Please transcribe the listing that follows exactly; images are to be excluded.

Data below Block Start

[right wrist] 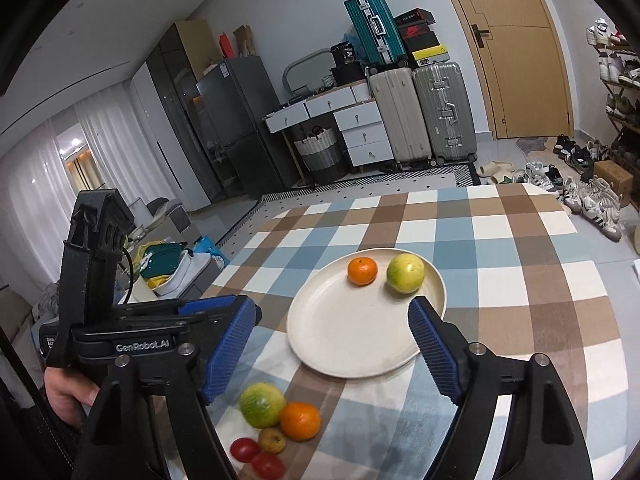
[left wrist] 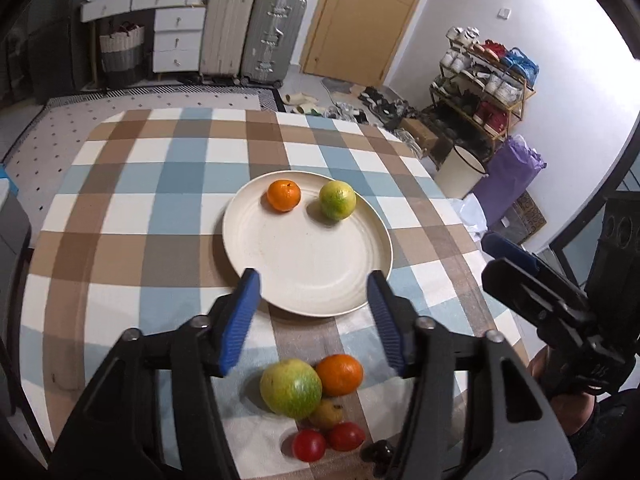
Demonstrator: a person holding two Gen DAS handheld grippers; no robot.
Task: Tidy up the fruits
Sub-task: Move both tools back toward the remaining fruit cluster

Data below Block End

Answer section:
[right wrist] 
[left wrist] 
Demonstrator: a person holding two Gen DAS handheld grippers; no robot.
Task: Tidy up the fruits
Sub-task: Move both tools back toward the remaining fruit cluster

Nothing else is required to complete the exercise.